Dr. Saroughian said the hospital had recently offered a newly discounted bill, but he still felt it was too high. He is now applying for financial assistance, he said.
In Miami, Ms. Colón, who isn’t currently employed, said she bought her policy when an agent called her after she had entered her information into an online request form while researching a new health plan. She and her husband were losing their employer-based coverage because her husband had become an independent contractor. The policy came bundled with other perks she got for joining a business association.
A spokeswoman said the agent was contracted to an affiliate of USHealth Group, Freedom Life’s parent and a unit of UnitedHealthcare.
On Sept. 16, 2020, Ms. Colón was awakened early in the morning by her 2-year-old granddaughter and discovered that she couldn’t move the left side of her body. Her husband quickly realized she had had a stroke.
Surgeons at Baptist Hospital of Miami removed four clots from her brain. She was discharged on Sept. 21. Weeks later, the bills started to arrive.
She paid some individual doctors’ bills, but the hospital bill came to $211,872. The PHCS rental-network discount took off 10%, or $21,187. The Freedom Life policy paid $15,000. That left her owing $175,685.
When she tried to reach the agent she had spoken with, she said, she couldn’t find him. She and her husband say the agent wasn’t clear about her plan’s limited hospital coverage. Baptist sent the bill to a collection agency.
The UnitedHealthcare spokeswoman said the company’s agents educate consumers and their marketing materials are clear about the plans’ limitations. For Ms. Colón, she said, “We did provide the family with detailed information, and did review the plan with the family.”
Ms. Colón hired a consumer advocacy firm, Resolve Advocates, to negotiate the bill. This July, she said, Baptist said it would accept about $105,000, paid within two weeks. That was still far more than she and her husband could afford in a short time frame, she said. Ms. Colón said she is now working with a lawyer.
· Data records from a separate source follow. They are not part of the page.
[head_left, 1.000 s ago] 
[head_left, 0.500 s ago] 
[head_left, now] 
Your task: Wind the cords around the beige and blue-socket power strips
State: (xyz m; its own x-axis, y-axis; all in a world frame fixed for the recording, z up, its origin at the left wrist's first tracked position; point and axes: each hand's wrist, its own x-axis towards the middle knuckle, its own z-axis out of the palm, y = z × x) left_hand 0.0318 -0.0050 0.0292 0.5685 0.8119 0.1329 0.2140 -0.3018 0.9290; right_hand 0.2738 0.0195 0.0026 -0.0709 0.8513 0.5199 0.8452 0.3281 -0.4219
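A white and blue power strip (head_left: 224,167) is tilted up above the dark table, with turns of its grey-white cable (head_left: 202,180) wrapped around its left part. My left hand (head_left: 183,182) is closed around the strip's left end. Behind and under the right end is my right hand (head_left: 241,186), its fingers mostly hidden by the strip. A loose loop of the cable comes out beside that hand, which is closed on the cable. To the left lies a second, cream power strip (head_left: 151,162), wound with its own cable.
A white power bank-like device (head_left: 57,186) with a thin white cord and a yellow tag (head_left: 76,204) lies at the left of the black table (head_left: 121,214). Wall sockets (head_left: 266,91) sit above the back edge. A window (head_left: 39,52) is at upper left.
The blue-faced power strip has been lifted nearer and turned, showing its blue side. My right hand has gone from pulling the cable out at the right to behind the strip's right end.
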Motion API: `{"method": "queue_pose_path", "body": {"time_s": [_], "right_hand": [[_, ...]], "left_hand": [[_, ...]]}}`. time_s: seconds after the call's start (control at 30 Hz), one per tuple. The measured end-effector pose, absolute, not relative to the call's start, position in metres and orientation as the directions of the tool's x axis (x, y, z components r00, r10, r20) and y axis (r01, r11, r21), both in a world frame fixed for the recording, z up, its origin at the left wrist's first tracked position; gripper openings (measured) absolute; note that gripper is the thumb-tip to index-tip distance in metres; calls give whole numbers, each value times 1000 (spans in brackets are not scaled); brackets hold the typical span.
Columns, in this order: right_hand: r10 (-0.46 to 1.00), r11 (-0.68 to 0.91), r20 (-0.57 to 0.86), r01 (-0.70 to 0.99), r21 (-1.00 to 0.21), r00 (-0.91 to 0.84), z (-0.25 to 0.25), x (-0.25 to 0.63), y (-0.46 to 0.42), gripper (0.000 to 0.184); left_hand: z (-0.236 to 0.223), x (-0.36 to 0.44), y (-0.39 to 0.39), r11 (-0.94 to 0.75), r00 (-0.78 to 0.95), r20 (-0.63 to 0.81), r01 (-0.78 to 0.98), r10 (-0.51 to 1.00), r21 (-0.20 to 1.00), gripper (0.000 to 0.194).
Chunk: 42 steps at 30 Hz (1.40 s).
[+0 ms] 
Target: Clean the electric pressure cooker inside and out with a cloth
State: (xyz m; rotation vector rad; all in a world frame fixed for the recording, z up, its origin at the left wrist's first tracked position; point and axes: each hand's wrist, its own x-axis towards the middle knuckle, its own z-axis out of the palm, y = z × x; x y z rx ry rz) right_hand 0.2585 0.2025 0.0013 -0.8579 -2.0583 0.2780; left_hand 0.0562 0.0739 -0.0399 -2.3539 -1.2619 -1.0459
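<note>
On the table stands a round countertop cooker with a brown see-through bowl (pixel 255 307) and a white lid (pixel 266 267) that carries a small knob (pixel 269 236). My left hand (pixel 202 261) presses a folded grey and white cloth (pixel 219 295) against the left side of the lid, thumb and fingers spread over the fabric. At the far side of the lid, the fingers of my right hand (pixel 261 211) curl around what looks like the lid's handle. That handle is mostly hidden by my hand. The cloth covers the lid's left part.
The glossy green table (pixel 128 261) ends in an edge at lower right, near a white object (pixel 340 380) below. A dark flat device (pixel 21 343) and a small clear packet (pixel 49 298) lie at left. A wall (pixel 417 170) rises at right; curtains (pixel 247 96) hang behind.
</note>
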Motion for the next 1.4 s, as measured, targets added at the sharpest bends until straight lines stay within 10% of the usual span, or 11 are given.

Baptist Health said patients might be caught off guard by limited-benefit plans that they think will cover their expenses. “If this happens we work closely with our patients to resolve individual billing concerns, including offering charity care for patients who meet criteria or other payment assistance programs,” a spokeswoman for the hospital system said.
“This definitely shouldn’t happen,” Ms. Colón said. “That’s why I was paying for health insurance, because I don’t have that kind of money to pay the hospital. That’s exactly why people look for health insurance.”
—Melanie Evans contributed to this article.